* WHAT YOU WILL DO:
In the entries that follow, find the word "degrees" and report each line it is on.
---+---
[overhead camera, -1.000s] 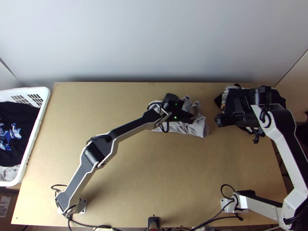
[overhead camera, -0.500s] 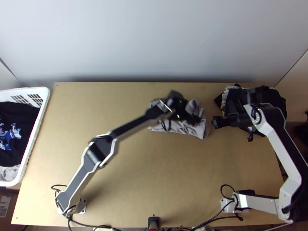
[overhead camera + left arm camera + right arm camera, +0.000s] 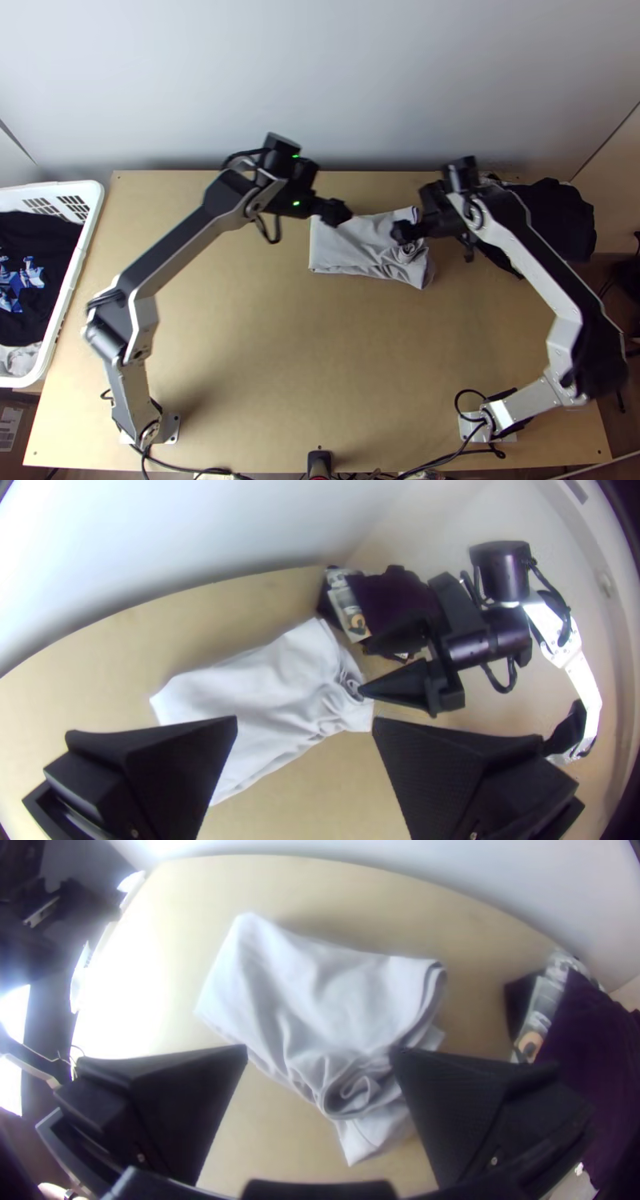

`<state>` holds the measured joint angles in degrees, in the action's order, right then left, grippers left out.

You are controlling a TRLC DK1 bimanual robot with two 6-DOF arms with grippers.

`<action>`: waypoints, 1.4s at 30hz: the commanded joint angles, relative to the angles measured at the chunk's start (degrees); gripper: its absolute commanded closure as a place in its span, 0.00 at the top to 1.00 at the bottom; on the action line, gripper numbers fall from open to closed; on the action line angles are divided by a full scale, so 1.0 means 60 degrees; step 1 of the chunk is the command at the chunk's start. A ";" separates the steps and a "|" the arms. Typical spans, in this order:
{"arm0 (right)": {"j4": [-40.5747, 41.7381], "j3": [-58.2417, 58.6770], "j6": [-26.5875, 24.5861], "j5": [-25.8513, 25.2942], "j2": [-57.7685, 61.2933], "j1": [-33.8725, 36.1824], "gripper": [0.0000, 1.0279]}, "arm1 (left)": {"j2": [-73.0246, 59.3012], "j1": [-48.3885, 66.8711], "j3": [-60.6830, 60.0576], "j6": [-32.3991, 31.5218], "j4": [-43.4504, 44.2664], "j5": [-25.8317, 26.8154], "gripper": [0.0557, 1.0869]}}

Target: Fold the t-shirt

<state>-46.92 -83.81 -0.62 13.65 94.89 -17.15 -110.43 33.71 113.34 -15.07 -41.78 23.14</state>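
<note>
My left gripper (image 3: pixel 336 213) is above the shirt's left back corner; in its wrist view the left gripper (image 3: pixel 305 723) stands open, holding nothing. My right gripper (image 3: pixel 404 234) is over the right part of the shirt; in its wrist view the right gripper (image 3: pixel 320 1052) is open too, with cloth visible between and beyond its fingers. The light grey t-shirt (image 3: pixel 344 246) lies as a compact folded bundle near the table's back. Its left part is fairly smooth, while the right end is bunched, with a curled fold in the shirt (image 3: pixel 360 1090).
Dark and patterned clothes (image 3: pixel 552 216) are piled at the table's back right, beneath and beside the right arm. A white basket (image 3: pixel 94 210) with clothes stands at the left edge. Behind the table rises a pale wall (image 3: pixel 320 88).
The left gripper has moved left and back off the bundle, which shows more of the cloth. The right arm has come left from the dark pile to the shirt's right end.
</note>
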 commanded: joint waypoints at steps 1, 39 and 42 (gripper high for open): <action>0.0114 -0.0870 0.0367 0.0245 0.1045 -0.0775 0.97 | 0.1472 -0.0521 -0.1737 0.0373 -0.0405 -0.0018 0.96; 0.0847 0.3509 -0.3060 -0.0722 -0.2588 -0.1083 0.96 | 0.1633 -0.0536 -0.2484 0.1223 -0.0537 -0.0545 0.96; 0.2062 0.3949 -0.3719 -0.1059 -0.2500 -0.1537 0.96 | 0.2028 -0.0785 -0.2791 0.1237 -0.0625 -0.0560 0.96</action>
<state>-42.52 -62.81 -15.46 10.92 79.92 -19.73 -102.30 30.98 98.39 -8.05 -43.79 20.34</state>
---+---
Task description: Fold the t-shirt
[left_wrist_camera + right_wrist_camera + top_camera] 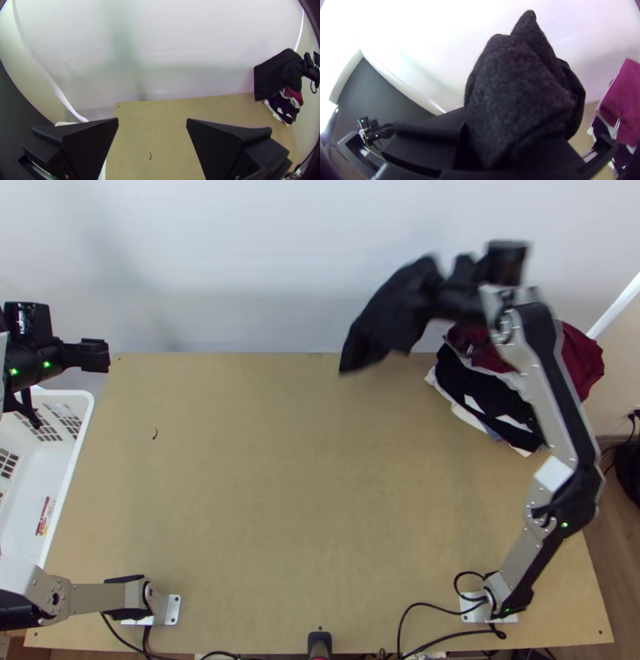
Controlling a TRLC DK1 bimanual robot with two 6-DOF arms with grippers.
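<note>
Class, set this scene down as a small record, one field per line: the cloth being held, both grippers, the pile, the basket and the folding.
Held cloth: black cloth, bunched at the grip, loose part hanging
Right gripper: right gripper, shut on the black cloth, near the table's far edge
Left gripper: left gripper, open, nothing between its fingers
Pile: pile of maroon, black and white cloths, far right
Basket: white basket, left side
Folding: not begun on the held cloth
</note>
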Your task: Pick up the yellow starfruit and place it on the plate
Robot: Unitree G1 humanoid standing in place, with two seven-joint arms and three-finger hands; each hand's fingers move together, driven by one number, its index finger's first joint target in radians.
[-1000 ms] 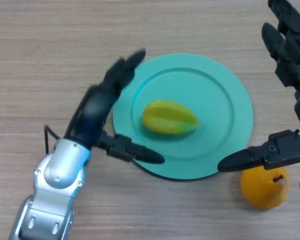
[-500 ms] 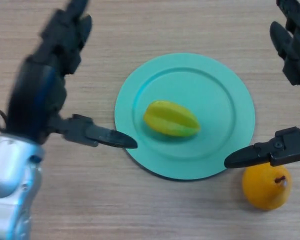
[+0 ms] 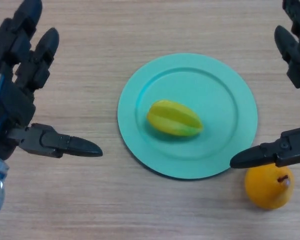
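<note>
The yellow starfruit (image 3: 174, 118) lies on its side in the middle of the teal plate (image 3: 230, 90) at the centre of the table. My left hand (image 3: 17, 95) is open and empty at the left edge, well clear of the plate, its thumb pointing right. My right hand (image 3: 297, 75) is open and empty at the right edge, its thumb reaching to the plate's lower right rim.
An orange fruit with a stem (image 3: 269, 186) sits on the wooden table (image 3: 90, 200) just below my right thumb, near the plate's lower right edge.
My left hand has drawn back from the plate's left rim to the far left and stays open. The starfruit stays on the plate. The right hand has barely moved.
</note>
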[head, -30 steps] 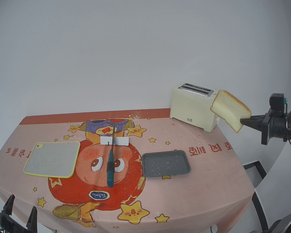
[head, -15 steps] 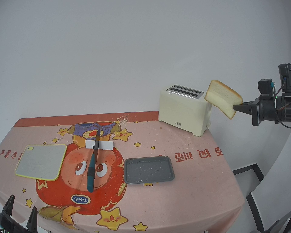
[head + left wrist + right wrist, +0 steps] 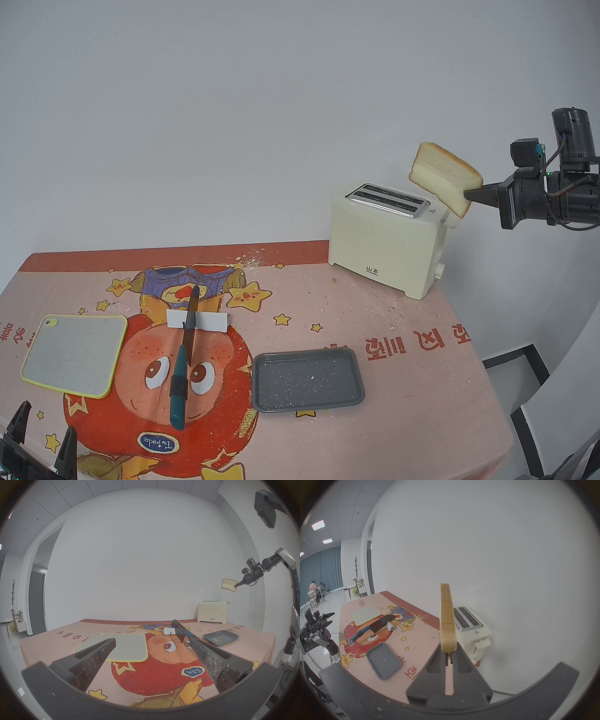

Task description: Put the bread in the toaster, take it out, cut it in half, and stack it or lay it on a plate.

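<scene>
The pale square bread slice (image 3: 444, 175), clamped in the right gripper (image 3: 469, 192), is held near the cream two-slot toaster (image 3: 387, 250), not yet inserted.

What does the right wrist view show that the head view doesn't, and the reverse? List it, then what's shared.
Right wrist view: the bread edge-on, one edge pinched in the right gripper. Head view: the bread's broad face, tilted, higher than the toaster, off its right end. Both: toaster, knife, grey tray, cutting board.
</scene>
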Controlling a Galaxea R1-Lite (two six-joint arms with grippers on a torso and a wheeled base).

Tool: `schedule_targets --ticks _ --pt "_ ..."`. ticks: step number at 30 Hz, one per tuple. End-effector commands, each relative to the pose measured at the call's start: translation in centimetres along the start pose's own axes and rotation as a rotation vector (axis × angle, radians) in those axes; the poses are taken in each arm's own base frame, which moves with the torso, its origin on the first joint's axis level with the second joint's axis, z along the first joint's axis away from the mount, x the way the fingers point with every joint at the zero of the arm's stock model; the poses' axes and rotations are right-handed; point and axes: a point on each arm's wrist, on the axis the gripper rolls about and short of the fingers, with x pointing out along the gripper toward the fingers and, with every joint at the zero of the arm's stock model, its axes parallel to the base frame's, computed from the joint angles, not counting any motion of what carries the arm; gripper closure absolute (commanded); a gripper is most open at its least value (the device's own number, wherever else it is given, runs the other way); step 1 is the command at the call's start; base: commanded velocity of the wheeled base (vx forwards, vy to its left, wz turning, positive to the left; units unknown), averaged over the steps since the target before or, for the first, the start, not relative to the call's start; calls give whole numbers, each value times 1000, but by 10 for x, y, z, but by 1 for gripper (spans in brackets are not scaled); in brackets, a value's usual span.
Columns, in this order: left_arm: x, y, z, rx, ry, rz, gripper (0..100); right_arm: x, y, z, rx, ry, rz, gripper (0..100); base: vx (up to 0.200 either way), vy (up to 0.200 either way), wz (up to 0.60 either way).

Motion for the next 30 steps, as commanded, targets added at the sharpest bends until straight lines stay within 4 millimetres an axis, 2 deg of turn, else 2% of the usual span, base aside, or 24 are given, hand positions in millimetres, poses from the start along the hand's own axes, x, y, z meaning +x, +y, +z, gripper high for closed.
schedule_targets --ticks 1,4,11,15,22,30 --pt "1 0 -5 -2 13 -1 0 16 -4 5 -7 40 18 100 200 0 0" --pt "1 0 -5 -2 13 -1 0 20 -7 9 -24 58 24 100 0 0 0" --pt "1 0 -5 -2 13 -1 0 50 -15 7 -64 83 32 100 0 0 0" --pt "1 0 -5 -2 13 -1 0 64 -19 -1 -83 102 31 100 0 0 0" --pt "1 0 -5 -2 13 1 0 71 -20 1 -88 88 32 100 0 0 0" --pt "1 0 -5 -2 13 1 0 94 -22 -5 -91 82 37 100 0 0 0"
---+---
* PROBLEM SOLUTION:
`<state>` holds the measured joint angles in degrees, in the action's order, right then left, grippers left out.
`<action>`: waypoints, 1.4s at 30hz: the commanded joint angles, relative to the angles measured at the chunk's start (degrees); gripper: its absolute commanded closure as a place in its span, 0.00 at the top to 1.00 at the bottom; on the action line, gripper numbers fall from open to closed; on the action line angles are divided by a full scale, so 1.0 means 60 degrees; step 1 of the chunk is the command at the chunk's start. A ";" separates the steps and a "|" the arms. Typical spans, in this order:

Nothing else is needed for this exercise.